Vaccino Sputnik, De Luca: “Può essere un esperimento per l’Italia se la cosa va bene”

Il Presidente Vincenzo De Luca, ha chiarito alla cittadinanza la questione relativa al vaccino Sputnik. La Regione Campania, infatti, ha stipulato un contratto di fornitura con l’azienda farmaceutica russa.

De Luca sul vaccino Sputnik

Queste le sue parole: “Nei giorni scorsi abbiamo stipulato un contratto di fornitura con l’azienda che produce Sputnik. Non è compreso tra quelli trattati dall’Unione Europea. Abbiamo inteso prenotare per avere i vaccini necessari per immunizzare 4 milioni e mezzo di nostri concittadini con la doppia dose. Il contratto prevede che diventi operativo immediatamente dopo l’approvazione del vaccino da parte dell’Ema o dell’Aifa”.

“Ci stiamo muovendo sulla linea indicata da Draghi, se non abbiamo le risposte che ci servono da parte dell’UE e delle aziende contrattualizzate è chiaro che andremo avanti anche da soli per la parte aggiuntiva che possiamo ottenere. Può essere un esperimento per l’Italia se la cosa va bene. Riteniamo che questa scelta possa aprire una strada per l’Italia, può essere un esperimento al servizio dell’Italia se la cosa va bene”.

“Per quello che ci riguarda, siccome investiamo risorse della Regione, una volta coperte le esigenze dei nostri cittadini, metteremo a disposizione dei cittadini del Paese una quantità di dosi nel caso in cui dovessimo riceverne. Intendiamo muoverci in un contesto di solidarietà nazionale, aiuto reciproco, anche se l’investimento lo facciamo noi”.

“Se avremo una disponibilità importante, dopo la copertura dei nostri cittadini, daremo tutto quello che è possibile a tutti coloro che avranno bisogno di avere dosi ulteriori. Mi pare una scelta di civiltà, solidarietà nazionale ma anche un modo per prepararci. Non possiamo stare in una situazione nella quale siamo oggetto di ricatti da parte di altre aziende produttrici. Questo vuol dire che l’Aifa deve essere richiamata a darsi tempi rapidi di decisione”.

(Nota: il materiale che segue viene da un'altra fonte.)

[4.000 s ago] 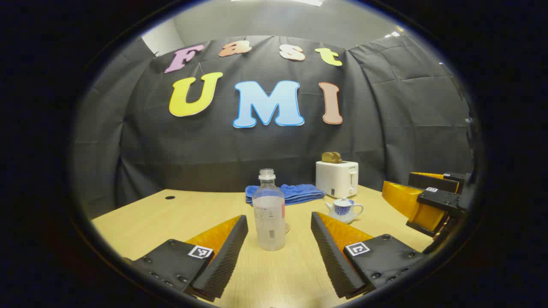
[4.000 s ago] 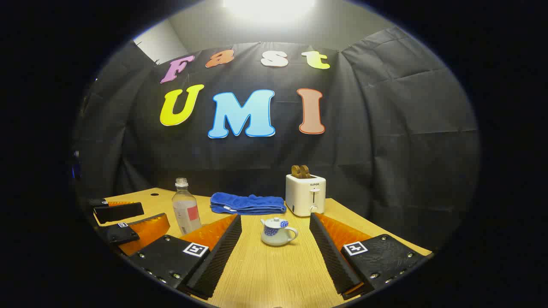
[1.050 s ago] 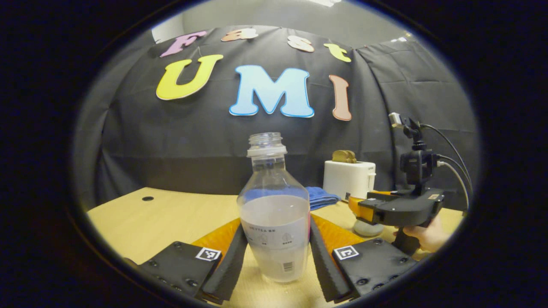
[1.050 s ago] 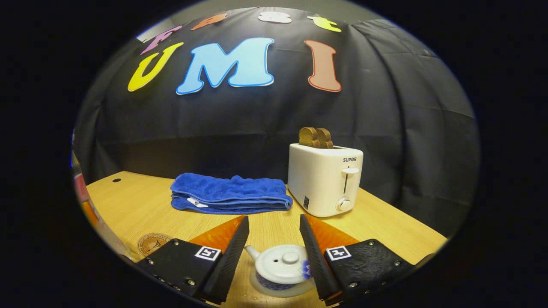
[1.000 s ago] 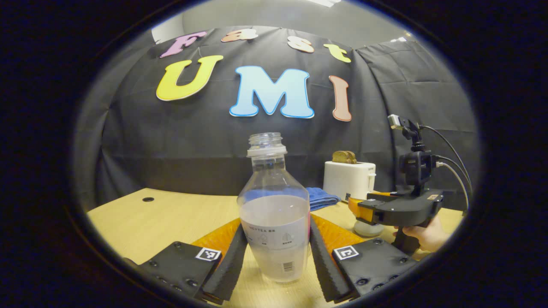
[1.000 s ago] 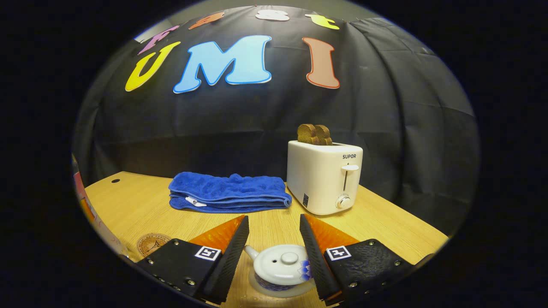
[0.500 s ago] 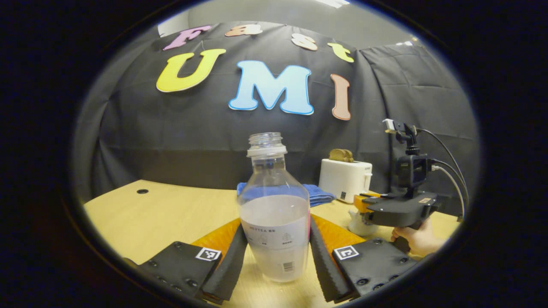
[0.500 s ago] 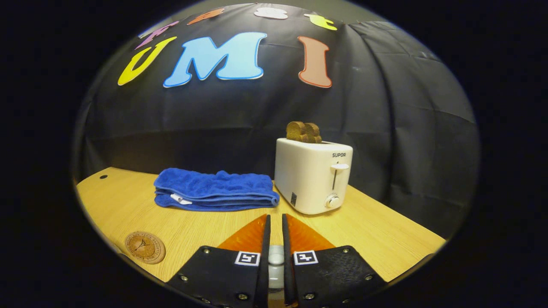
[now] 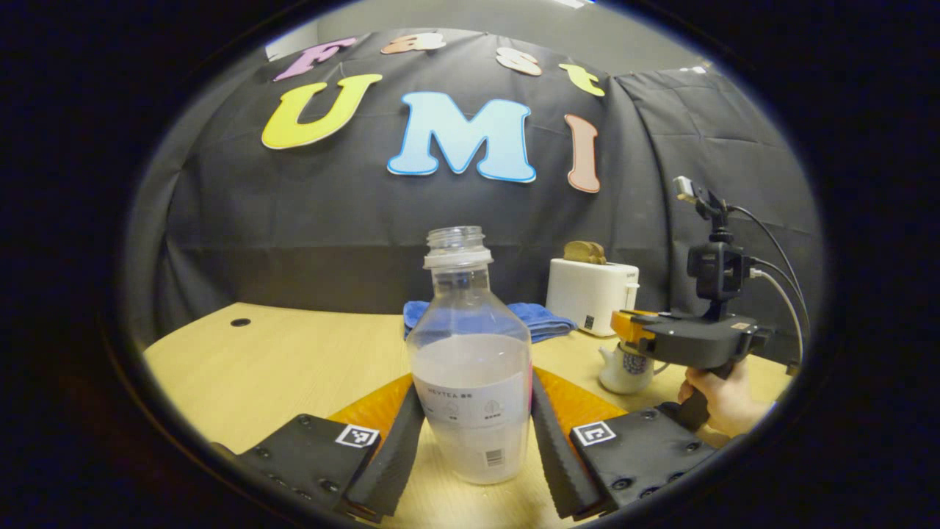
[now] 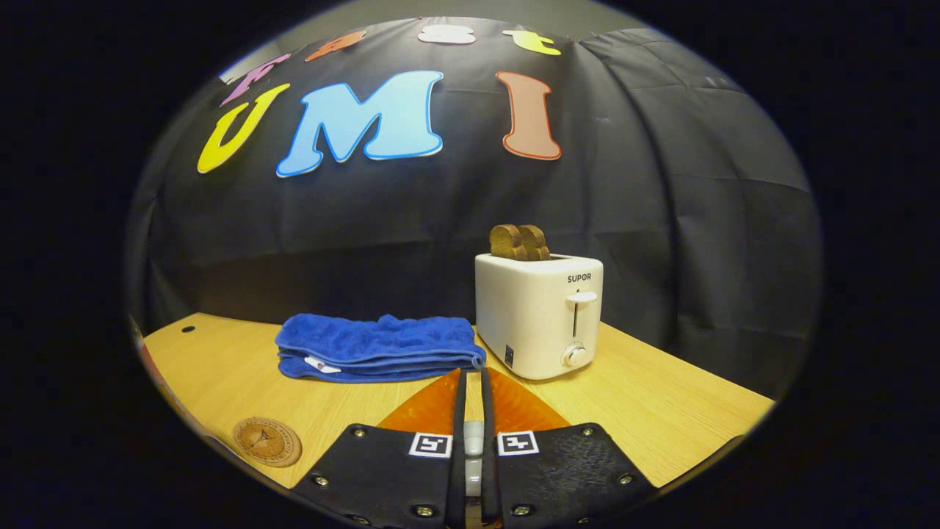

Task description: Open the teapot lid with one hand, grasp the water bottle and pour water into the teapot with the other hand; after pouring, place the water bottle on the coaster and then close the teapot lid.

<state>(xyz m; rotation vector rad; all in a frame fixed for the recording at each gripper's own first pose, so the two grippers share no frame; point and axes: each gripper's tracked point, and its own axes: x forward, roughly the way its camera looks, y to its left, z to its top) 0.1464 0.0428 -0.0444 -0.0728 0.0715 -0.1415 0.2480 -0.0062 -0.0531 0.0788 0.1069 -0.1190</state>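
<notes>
Wooden table [image 10: 661,411], black-cloth booth. Nearest in the left gripper view: left gripper [image 9: 476,448] has both fingers pressed on the uncapped water bottle [image 9: 470,367], part full, upright; whether its base is off the table I can't tell. Farther right, the right gripper [image 9: 624,330] hangs just above the teapot [image 9: 626,367]. In the right gripper view its jaws are nearly shut on the lid knob [image 10: 474,441]. Coaster [image 10: 266,441] sits bare, front-left. Towel [image 10: 378,345] and toaster [image 10: 540,312] at the back. Judgement: lid opening and bottle grasp underway; pour, coaster placement and lid closing remain.
</notes>
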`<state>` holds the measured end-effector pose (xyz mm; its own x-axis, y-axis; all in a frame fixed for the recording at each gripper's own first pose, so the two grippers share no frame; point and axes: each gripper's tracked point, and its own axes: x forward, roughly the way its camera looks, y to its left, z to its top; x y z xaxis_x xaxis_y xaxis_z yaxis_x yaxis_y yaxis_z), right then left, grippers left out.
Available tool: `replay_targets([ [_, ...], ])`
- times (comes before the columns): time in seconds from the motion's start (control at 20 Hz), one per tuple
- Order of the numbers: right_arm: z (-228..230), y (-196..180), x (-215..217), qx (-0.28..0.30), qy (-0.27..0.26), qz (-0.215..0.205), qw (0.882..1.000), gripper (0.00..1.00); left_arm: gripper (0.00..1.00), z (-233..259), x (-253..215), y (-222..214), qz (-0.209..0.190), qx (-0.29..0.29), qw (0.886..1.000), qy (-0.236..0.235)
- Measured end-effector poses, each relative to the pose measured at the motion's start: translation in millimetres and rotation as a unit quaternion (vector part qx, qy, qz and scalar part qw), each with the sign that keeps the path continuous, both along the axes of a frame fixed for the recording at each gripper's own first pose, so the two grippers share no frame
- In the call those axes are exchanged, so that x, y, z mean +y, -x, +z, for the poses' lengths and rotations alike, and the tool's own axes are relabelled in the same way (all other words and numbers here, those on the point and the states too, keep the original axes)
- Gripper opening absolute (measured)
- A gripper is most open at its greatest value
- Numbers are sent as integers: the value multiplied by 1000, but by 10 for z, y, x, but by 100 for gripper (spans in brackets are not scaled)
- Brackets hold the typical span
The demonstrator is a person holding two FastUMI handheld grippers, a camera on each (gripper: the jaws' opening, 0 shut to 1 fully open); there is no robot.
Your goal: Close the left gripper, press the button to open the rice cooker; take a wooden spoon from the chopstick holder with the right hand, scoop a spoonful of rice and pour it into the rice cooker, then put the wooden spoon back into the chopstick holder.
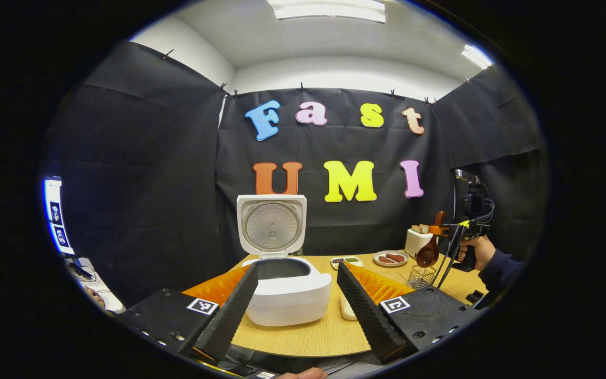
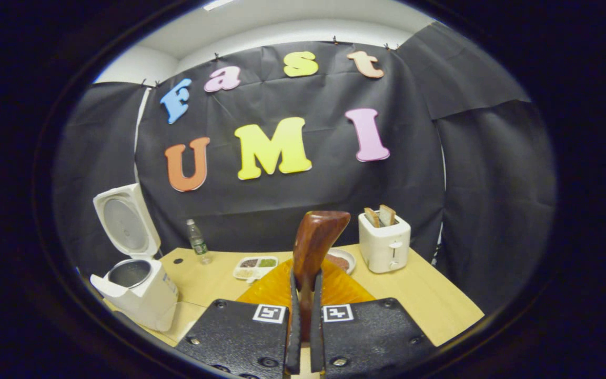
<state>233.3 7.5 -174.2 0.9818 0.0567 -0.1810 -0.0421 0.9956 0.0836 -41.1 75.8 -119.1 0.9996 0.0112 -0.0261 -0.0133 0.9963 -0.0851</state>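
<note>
In the left gripper view the wooden surface (image 1: pixel 313 331) runs back to the black booth wall, and your left tongs (image 1: pixel 296 300) stand wide apart and hold nothing, framing the rice cooker (image 1: pixel 288 295) just ahead; its lid (image 1: pixel 271 225) is up, so the pot is ready to take rice. Far off on your right, your hand (image 1: pixel 475 251) carries the right tongs (image 1: pixel 442 230) with the spoon (image 1: pixel 429 251) hanging bowl-down above the wire holder (image 1: pixel 421 276), so the right hand is the one placed for the scoop. In the right gripper view the surface stretches to a toaster (image 2: pixel 384 242), and your right tongs (image 2: pixel 303 310) are clamped narrow on the spoon (image 2: pixel 313 242), its long axis rising straight up from the fingers. From here the cooker (image 2: pixel 137 295) lies low to the left, with the divided dish (image 2: pixel 255 266) just ahead left; whether that holds the rice you cannot tell.
</note>
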Motion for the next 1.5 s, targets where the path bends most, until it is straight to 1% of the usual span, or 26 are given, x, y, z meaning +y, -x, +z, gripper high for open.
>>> replay_targets([
  [0.1, 22, 75, 259, -1, 5, 21, 1000, 13, 96, -2, 54, 0, 5, -1, 1000, 1],
  [0.25, 2, 174, 686, -5, 10, 53, 999, 13, 96, 22, 62, 23, 3, -5, 1000, 4],
  [0.45, -200, 237, 1105, -2, 17, 71, 997, 13, 96, 57, 121, 80, 9, -6, 1000, 4],
  [0.5, -280, 234, 1178, 1, 23, 69, 997, 13, 96, 61, 137, 78, 11, -7, 1000, 3],
  [0.65, -600, 250, 1276, 19, 47, 42, 998, 12, 96, 47, 201, 83, 19, -5, 1000, 10],
  [0.75, -731, 268, 1411, 16, 64, 35, 997, 12, 96, 60, 266, 86, 27, -12, 999, 23],
  [0.85, -908, 255, 1474, 18, 89, 24, 996, 12, 96, 19, 238, 94, 19, -5, 999, 43],
  [0.9, -1009, 253, 1498, 23, 92, 22, 995, 12, 95, 22, 229, 96, 15, -6, 999, 52],
  [1.0, -1192, 246, 1542, 35, 84, 23, 996, 13, 94, 21, 252, 119, 20, -6, 998, 54],
  [1.15, -1370, 236, 1583, 51, 60, 21, 997, 12, 94, -41, 292, 111, 35, -3, 999, 26],
  [1.2, -1442, 264, 1657, 62, 43, 31, 997, 12, 94, -58, 273, 96, 36, 0, 999, 24],
  [1.3, -1495, 333, 1857, 71, 17, 58, 996, 13, 94, -69, 161, 77, 24, 3, 999, 31],
  [1.4, -1485, 374, 1942, 72, 14, 68, 995, 13, 94, -72, 42, 51, 8, 3, 999, 34],
  [1.5, -1508, 425, 2077, 82, 0, 86, 993, 12, 94, -115, 13, 27, 3, 7, 1000, 25],
])
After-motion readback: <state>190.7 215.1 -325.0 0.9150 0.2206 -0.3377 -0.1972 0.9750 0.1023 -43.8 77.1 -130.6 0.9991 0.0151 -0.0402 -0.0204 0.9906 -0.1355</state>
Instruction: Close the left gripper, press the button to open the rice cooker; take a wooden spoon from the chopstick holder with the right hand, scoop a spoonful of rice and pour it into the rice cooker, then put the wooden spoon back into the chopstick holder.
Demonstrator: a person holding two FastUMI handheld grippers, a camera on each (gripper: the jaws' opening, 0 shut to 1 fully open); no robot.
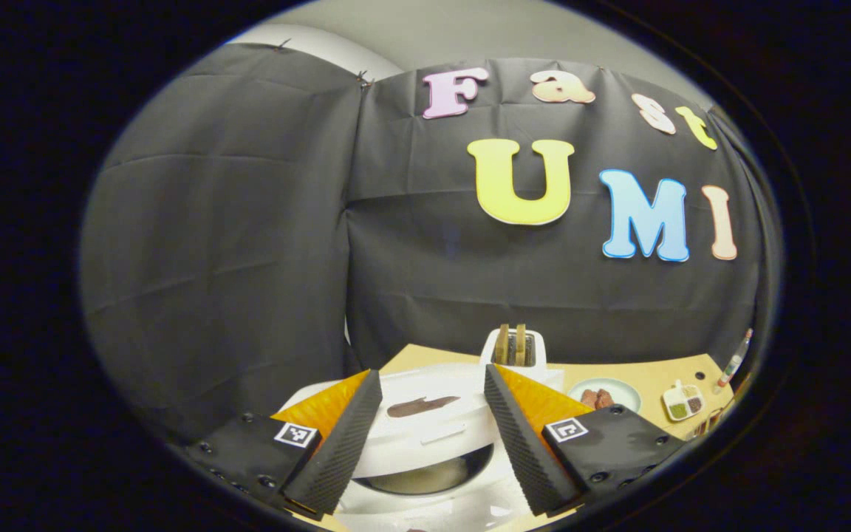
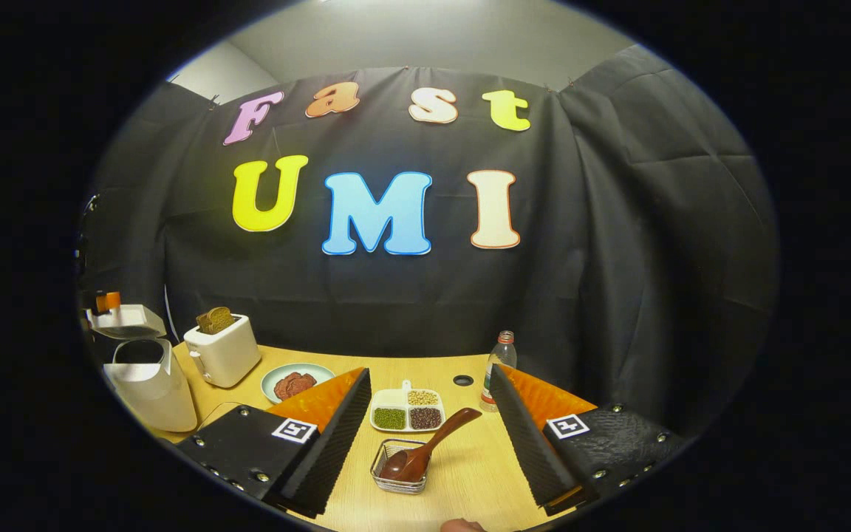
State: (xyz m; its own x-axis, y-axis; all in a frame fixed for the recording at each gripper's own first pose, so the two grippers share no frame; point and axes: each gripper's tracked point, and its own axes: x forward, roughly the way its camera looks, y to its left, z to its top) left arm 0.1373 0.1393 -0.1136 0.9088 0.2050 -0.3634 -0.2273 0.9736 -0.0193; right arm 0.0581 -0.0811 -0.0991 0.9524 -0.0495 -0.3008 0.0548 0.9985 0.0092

“Questo vaccino è già stato utilizzato nella repubblica di San Marino, in altri 60 Paesi del mondo. Ha una copertura del 92%, è stato valutato positivamente da ‘Lancet’, una delle riviste più autorevoli. Lo Spallanzani, insieme ai colleghi russi, sta facendo un lavoro di verifica. Diamoci tempi di verifica e di decisione coerenti con l’eccezionalità della situazione. Se chiudiamo questa partita nell’arco di un mese dobbiamo aspettare il pronunciamento dell’Aifa. Avremo la possibilità di poter contare su una quantità di vaccini davvero importante in una condizione di sicurezza. Sollecitiamo Governo e l’Aifa a muoversi perché sono tempi di guerra non di ordinaria amministrazione”. 

“Questa è una sfida che dobbiamo vincere per le nostre famiglie, figli, anziani, per poter aprire la scuola, poter ritornare la vita. Ci deve essere un clima di mobilitazione straordinaria. Quello che sta accadendo nelle ultime ore ci dà grande fiducia. Nel giro di pochi giorni avremmo migliaia di medici disponibili a vivere in prima persona questa battaglia per vincerla. Vorrei prendere come elemento simbolo la guerra che si sta cercando di vincere al Santobono. C’è un bimbo con gravi ustioni  e si sta facendo un lavoro straordinario. Speriamo che vada tutto bene ma è un esempio di quanta dedizione ci possa essere nel mondo sanitario per salvare una vita”. 

Ma Draghi frena de Luca:

“Mentre l’Ema darà l’ok per il vaccino russo, passeranno tra i 3 e i 4 mesi”.